__The task__
In the listing below, start your output at the line with "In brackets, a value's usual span" and end it after the line with "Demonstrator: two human", copying every line exactly.

Content starts

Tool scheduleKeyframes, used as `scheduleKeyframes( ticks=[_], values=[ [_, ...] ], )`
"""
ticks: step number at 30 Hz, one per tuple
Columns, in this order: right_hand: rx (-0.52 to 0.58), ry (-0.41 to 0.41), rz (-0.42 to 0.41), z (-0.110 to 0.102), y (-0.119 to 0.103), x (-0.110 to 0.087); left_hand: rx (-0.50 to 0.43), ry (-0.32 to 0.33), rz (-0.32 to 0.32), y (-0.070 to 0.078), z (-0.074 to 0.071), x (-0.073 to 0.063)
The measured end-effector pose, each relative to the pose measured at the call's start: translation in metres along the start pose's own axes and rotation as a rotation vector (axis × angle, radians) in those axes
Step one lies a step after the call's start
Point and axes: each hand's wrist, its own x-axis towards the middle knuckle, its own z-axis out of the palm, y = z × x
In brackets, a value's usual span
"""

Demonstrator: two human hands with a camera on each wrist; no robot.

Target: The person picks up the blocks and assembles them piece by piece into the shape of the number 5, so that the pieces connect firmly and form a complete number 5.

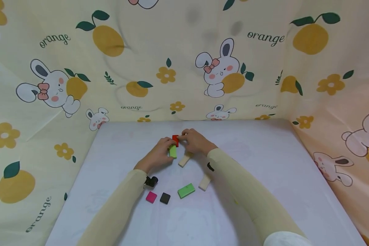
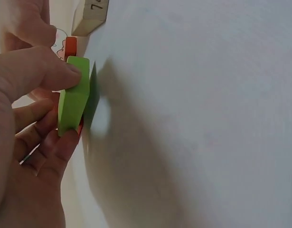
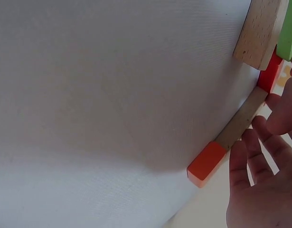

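Observation:
My left hand [image 1: 156,155] pinches a light green block [image 2: 73,95] between thumb and fingers, just above the white tabletop. A red block [image 1: 175,140] lies right behind it, partly covered by the fingers. My right hand [image 1: 196,141] reaches in from the right, with a finger at the red block. In the right wrist view its fingertips [image 3: 238,154] lie against the far side of a row: the red block, a plain wooden block [image 3: 243,116] and an orange block [image 3: 206,164]. Another wooden block [image 1: 185,159] lies near the right wrist.
Nearer the front lie a pink square block [image 1: 151,197], a black square block [image 1: 165,198], a green block [image 1: 186,190] and a wooden block [image 1: 204,182]. A printed cloth [image 1: 184,68] hangs along the back and sides of the white tabletop [image 1: 135,225].

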Motion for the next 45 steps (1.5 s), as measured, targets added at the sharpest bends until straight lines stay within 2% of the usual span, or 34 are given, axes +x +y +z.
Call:
scheduleKeyframes(
  ticks=[7,18,35,38,45],
  values=[
    [0.01,-0.013,0.022,0.001,-0.003,0.002,0.017,-0.015,0.024,-0.002,0.002,0.003],
    [0.006,-0.023,0.033,0.002,-0.004,0.007,0.012,-0.025,0.024,-0.004,0.003,0.004],
    [0.009,-0.032,0.037,0.005,-0.004,0.008,0.018,0.0,0.053,-0.006,0.005,0.0],
    [0.011,-0.033,0.025,0.005,-0.003,0.007,0.072,0.0,0.064,-0.006,0.005,-0.006],
    [-0.007,-0.017,0.02,0.003,-0.001,0.004,0.299,-0.08,0.163,0.0,0.004,-0.018]
  ],
)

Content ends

__Finished exercise__
In brackets, a value's usual span
"""

Demonstrator: two human hands with a camera on each wrist; no robot.

This output requires no further additions.